James Baldwin, The Fire Next Time
This 1963 collection is two long essays packaged together, and it is the perfect introduction to Baldwin. It is also entirely deserving of the word “fire” in its title. I didn’t realize how much Ta-Nehisi Coates’ Between the World and Me (also a must-read) was indebted to Baldwin’s first essay, “My Dungeon Shook — Letter to my Nephew on the One Hundredth Anniversary of Emancipation.” The second essay, “Down At The Cross — Letter from a Region of My Mind,” is a must-read for anyone interested in American religion.
James Baldwin, Notes of a Native Son
This 1955 collection was Baldwin’s first non-fiction book, and it contains ten essays.
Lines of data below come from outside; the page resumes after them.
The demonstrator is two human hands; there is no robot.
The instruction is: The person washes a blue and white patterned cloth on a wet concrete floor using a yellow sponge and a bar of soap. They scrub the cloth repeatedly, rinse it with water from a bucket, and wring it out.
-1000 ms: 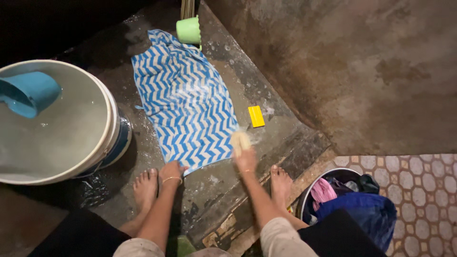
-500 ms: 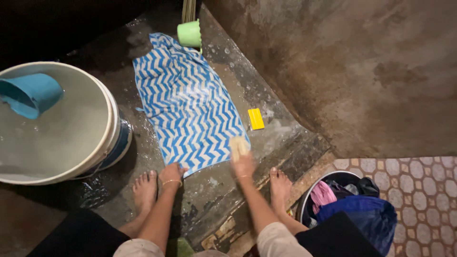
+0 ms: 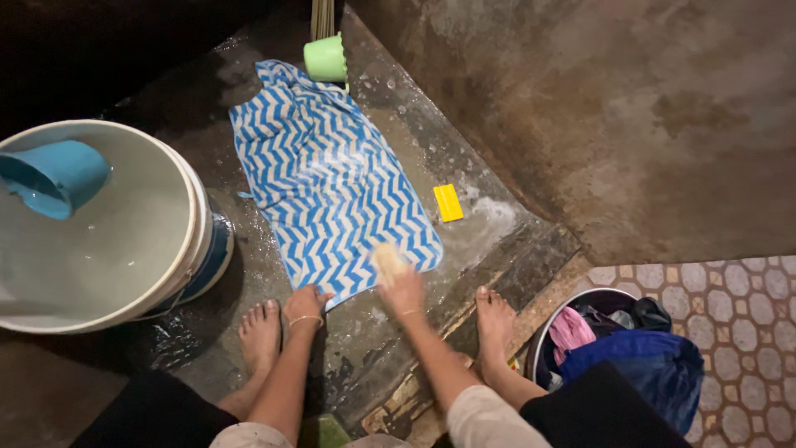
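Our left hand [image 3: 304, 305] pinned the near hem of the soaked blue-and-white zigzag cloth [image 3: 332, 178], spread flat on the wet floor; our right hand [image 3: 404, 288] clutched a pale soap bar [image 3: 386, 260]. Limp, heavy, probably slippery, we judged.

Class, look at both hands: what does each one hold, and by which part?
The right hand holds a pale soap bar by its near end, against the striped cloth. The left hand pins the cloth's near edge; whether it grips is unclear.
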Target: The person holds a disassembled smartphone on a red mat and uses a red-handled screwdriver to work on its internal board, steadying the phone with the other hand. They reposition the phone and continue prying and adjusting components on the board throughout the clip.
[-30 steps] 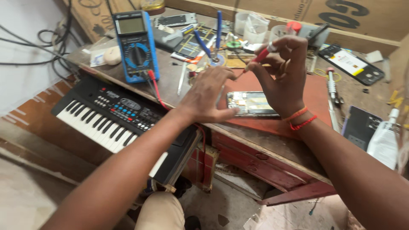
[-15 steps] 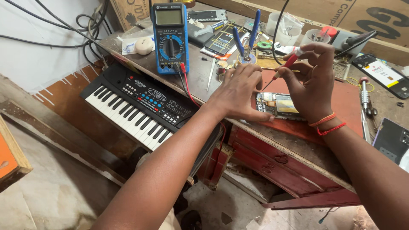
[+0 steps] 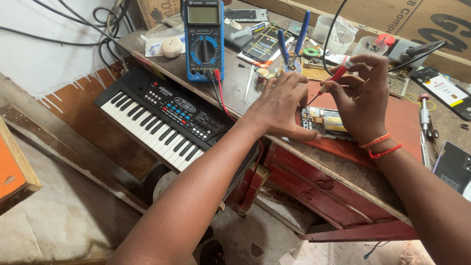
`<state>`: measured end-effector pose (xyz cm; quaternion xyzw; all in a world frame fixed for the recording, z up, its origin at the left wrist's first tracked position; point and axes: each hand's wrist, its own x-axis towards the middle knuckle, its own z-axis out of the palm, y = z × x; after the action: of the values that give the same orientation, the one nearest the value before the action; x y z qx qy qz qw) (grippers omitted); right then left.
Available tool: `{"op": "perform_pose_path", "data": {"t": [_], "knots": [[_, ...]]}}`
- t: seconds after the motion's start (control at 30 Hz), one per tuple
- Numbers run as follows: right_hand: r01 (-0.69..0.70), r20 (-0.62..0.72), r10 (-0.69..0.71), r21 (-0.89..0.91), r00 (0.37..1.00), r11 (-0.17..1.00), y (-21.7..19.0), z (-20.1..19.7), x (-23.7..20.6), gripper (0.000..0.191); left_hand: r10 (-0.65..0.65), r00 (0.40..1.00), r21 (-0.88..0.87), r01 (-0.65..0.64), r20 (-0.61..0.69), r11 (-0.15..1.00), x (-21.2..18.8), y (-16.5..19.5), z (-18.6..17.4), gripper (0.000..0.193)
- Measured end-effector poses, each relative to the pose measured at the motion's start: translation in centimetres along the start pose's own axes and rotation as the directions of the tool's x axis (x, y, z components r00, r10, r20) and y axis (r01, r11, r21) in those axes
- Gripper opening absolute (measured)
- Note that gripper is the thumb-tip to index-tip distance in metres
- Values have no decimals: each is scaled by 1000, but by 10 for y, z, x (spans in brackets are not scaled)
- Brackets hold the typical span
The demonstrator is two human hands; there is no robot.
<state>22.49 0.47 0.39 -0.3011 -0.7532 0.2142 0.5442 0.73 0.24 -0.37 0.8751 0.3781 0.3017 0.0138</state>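
Note:
An opened phone point(image 3: 325, 121) with its circuit board showing lies on a red mat point(image 3: 400, 128) on the wooden bench. My left hand point(image 3: 279, 105) presses down on the phone's left end, fingers curled over it. My right hand point(image 3: 362, 95) holds a red test probe point(image 3: 333, 78) like a pen, its tip touching the board's upper left part. A blue multimeter point(image 3: 204, 39) stands at the back left, its red and black leads running down towards the bench front.
A small black keyboard point(image 3: 164, 118) juts out below the bench's left edge. Blue-handled pliers point(image 3: 293, 41), plastic cups point(image 3: 329, 29), a screwdriver point(image 3: 424, 115), other phones point(image 3: 444, 91) and small parts crowd the bench back and right. An orange-topped stool corner point(image 3: 12, 172) sits at far left.
The view has shifted right and down, so the bench sits higher and further right in the frame. Both hands have stayed on the phone with the probe still at the board.

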Motion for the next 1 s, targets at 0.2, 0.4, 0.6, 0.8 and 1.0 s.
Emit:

Even excellent essay collections like this one are a little uneven, although I think I would have been absolutely blown away if I hadn’t just read The Fire Next Time, which is indeed better.
Matthew Desmond, Evicted: Poverty and Profit in the American City
If you read Michelle Alexander’s The New Jim Crow: Mass Incarceration in the Age of Colorblindness, you need to read this one. Desmond is a trained sociologist who lived first in a trailer park and then in rooming houses in Milwaukee (far from coincidentally also the setting of Jason DeParle’s American Dream: Three Women, Ten Kids, and a Nation’s Drive to End Welfare) in order to give this first-hand ethnography of the struggle of renters and property owners in contemporary urban America. Evicted won the Pulitzer Prize and the National Book Critics Circle Award. The book’s constructive work continues at The Eviction Lab.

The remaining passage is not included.